» **GOAL OF THE EXERCISE**:
Please copy every line from the following entries in which the word "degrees" appears.

(Saved entries)

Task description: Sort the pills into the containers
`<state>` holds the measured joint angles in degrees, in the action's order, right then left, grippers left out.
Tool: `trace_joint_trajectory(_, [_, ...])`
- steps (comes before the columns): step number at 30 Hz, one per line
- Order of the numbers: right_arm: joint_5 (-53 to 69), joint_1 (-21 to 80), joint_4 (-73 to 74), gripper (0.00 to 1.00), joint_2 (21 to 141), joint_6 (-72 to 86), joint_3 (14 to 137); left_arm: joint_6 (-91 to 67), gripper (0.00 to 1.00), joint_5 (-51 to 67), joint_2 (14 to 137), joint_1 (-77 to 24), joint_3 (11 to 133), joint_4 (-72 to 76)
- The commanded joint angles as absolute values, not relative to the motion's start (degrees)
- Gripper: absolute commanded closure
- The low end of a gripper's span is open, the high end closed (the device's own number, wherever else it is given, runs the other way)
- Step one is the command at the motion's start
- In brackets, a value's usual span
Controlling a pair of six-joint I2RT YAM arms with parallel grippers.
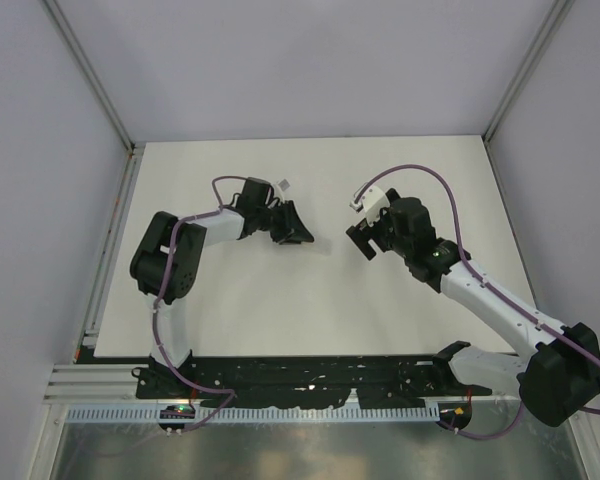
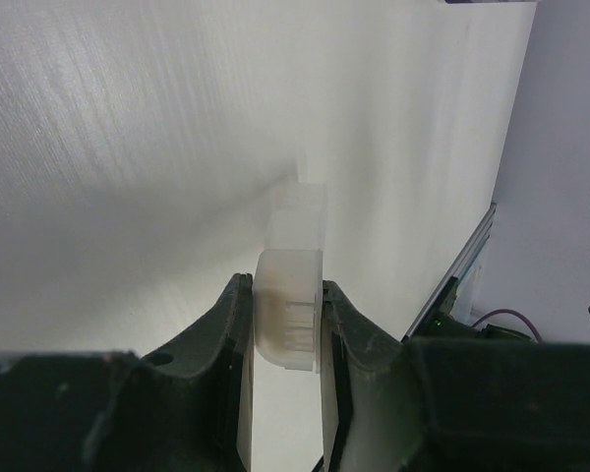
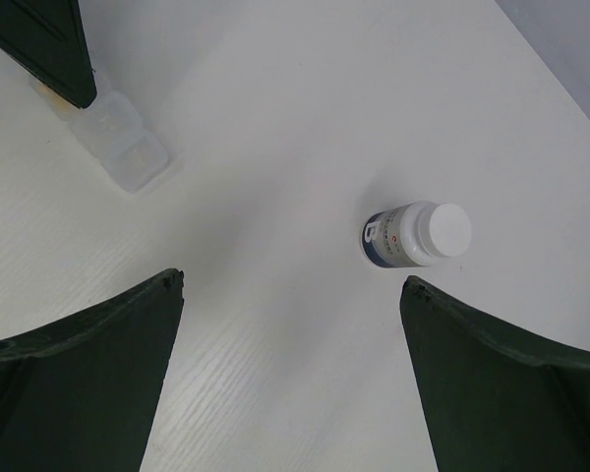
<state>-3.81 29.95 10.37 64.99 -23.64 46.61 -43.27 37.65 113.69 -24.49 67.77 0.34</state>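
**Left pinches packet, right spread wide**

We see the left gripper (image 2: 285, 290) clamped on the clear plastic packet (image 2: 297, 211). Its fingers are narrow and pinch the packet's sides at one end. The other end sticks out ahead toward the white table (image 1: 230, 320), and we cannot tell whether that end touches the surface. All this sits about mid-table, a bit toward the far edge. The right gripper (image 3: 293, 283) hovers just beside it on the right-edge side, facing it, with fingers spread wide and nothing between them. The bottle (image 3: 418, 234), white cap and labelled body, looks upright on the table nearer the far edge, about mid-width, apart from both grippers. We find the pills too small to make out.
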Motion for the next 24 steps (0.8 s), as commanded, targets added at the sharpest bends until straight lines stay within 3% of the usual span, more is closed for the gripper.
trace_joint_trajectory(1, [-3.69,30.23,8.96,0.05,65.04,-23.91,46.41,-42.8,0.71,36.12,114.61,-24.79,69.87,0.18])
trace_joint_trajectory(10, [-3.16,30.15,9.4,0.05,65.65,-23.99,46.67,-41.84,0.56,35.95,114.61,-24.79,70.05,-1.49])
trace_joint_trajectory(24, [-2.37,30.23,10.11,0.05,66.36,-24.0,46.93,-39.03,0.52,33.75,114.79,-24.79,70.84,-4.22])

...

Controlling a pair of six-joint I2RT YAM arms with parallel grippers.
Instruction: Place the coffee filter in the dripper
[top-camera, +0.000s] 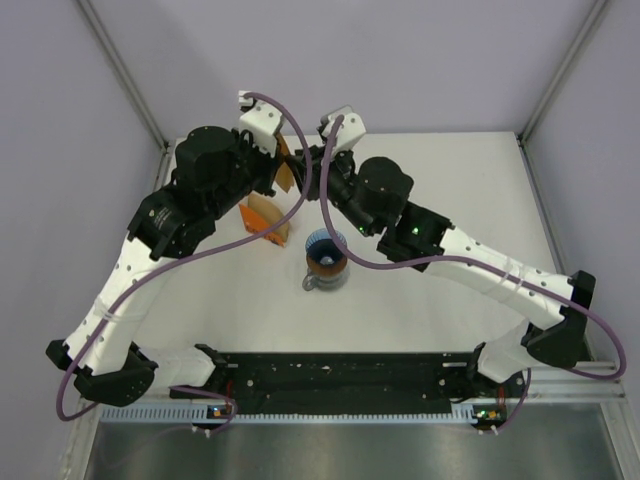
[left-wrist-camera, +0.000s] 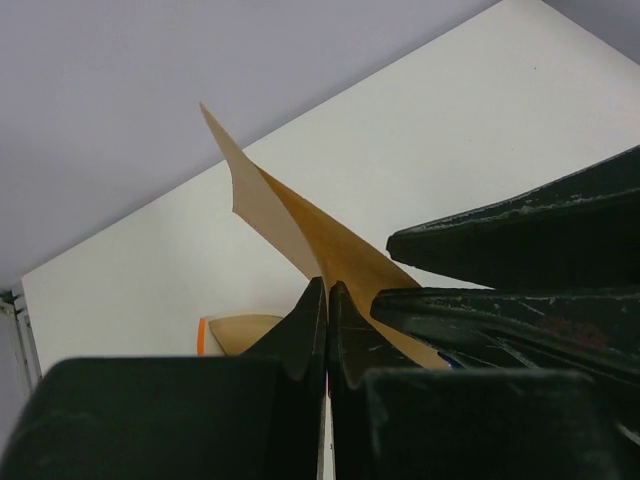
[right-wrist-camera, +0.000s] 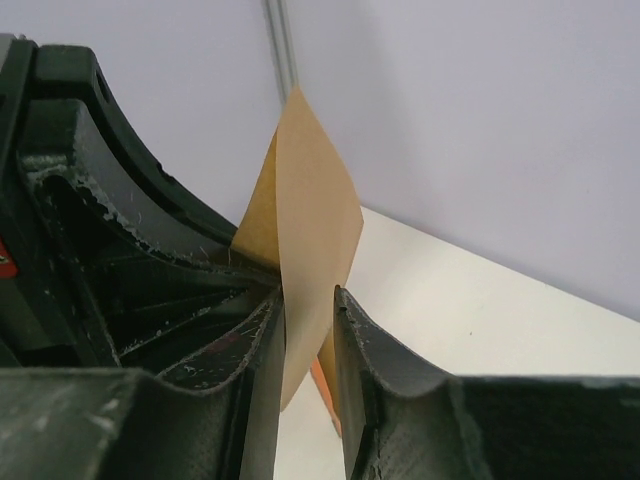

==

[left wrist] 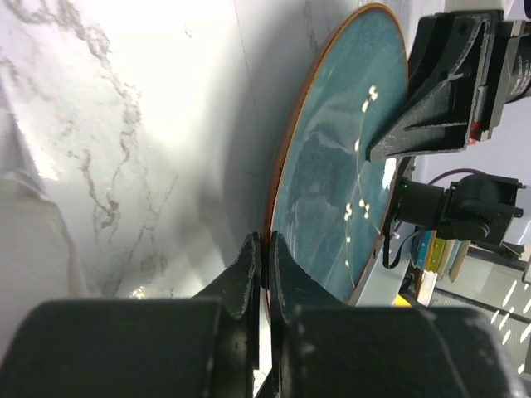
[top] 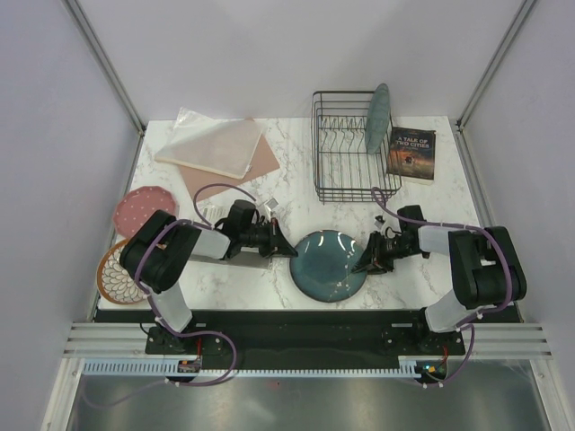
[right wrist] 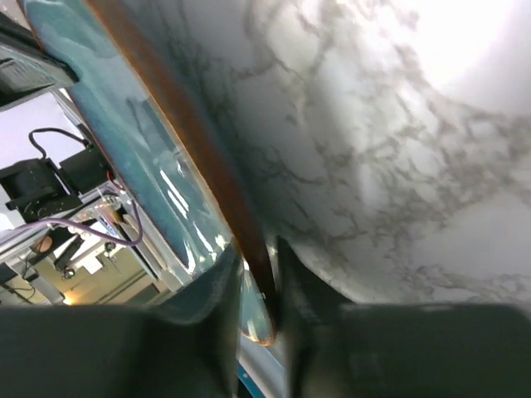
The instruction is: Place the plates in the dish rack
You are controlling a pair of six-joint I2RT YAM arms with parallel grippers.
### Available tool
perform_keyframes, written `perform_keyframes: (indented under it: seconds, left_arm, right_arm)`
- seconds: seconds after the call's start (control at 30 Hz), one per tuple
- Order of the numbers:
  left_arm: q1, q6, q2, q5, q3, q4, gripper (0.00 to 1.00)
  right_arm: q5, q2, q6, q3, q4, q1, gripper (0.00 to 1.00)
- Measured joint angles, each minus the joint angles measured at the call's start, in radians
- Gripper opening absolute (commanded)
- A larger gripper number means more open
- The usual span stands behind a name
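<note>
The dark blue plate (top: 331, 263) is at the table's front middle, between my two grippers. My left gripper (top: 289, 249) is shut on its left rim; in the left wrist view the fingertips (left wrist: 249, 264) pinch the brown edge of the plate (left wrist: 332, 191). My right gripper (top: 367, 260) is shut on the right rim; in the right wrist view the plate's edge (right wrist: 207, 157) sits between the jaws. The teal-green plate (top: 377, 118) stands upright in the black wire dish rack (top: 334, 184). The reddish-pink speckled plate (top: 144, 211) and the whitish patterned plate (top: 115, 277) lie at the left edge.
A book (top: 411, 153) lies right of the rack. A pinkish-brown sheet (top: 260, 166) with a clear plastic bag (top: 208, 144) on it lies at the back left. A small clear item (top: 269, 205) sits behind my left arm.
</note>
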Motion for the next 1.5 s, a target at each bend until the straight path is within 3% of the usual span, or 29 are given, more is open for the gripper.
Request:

» **PROBLEM SOLUTION**:
`<state>` holds the measured joint angles in degrees, in the action's order, right then left, grippers left out.
- The commanded joint angles as absolute values, not relative to the motion's start (degrees)

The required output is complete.